This is it. No more bullshit. Time to stop talking about it and write again.

Freelancing the odd music article is cool and all, but there’s more to this alchemical pursuit than what an editor decides deserves readers’ attention. I’ve got stories to tell, perspectives to give, and shit to talk.

More importantly, there are stories that need telling, other perspectives that need airing or refuting, and shit that needs talking. My message, and your media, have been without a home for far too long.

From The Void. The long-lost Lovecraft tale? A pretentious freshman creative writing project? The unofficial name for the final verse of Van der Graaf Generator’s “Pioneers Over C”? A bit of all three?

No idea. I’m making this up as I go along. I’ve always dreamed of starting a magazine called The Void. The idea was simple: There are many perceived voids in the world, and by staring too long into any one, you’ll realize it’s staring back at you. If there’s something to stare back, then is it really a void?

OK, maybe not so simple, but very necessary. There are bands you’ve never heard – and bands I’ve never heard – and our lives would be richer if we had. One of the greatest bands in the world, French prog pioneers Magma, recently played Portland after 50 years in existence. And all it got was one tiny write-up in The Mercury. That’s obscene.

There are films we’ve never watched, TV series we’ve never felt that we lived, books that have never changed our whole goddamn perspective on the universe. It’s not because we haven’t experienced them. It’s because we didn’t even know they existed or didn’t take the time to bust out of our construct bubbles and make it fucking happen.
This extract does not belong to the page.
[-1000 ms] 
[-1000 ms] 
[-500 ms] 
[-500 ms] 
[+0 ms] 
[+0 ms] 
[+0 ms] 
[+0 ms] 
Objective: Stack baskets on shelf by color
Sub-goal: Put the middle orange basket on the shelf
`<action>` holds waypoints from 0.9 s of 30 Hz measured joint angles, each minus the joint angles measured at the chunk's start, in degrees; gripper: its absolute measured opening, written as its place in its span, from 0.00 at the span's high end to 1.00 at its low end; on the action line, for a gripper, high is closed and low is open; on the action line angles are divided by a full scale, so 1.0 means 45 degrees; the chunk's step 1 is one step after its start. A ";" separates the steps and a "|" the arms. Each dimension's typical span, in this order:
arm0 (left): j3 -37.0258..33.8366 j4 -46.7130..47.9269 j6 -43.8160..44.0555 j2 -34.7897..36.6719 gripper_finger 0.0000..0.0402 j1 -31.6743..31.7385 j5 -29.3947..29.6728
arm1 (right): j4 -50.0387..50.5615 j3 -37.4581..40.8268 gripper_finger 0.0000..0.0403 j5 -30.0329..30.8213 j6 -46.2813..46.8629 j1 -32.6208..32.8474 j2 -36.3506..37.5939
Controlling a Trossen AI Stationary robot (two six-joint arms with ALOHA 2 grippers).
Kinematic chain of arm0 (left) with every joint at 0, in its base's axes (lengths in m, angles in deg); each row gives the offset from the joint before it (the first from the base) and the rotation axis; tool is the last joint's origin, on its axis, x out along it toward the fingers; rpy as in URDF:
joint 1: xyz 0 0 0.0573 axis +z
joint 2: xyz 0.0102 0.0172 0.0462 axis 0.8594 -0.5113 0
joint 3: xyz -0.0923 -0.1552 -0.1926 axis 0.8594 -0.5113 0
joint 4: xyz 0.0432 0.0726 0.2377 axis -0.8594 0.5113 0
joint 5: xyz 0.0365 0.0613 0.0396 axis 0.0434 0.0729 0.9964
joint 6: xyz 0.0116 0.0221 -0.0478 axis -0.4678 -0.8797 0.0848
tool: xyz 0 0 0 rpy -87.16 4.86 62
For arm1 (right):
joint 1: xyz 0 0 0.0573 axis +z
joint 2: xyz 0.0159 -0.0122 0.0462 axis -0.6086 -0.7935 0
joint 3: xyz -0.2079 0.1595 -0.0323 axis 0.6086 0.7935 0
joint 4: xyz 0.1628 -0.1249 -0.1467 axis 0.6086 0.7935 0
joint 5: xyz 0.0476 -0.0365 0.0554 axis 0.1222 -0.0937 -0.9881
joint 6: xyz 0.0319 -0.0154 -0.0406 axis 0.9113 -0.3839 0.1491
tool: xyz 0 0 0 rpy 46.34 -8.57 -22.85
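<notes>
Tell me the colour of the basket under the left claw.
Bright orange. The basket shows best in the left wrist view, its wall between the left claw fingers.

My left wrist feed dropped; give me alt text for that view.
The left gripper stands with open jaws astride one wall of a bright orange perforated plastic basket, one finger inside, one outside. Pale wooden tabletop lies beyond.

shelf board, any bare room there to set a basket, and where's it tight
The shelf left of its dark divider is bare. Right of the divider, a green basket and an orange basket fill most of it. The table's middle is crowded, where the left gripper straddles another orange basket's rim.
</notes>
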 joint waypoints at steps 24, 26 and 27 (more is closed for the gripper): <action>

After all, why try? Your streaming radio outlet of choice spoon-feeds your sonic wallpaper, and Netflix tells you what movies you’ll like. If you only watch mainstream news outlets, you probably think the only recent stories involve a mole on Kim Kardashian’s cleavage that looks like Kanye West. The real news is coming from unexpected, unpopular or unapproachable places. For every episode of “Last Week Tonight,” “Frontline” or “Vice” you watch, there are hundreds of stories impacting our world to which you’ll never be exposed.

That’s not to say that From The Void will solve the problems of pop journalism for you. What I hope to do fire a laser beam of pure, geeky, awkward love at the bands, books, films, and TV that have changed my life. Occasionally I might lob a frag grenade at the shit shows that continue to distract us from these islands of beauty in a sea of mediocrity. From The Void is about redirecting your eye to perceive shadows in the dark, about training your ears to perceive individual sounds among the din.

The Void is where I feel like I live, but I swear to you there is life here. I will bring it to you.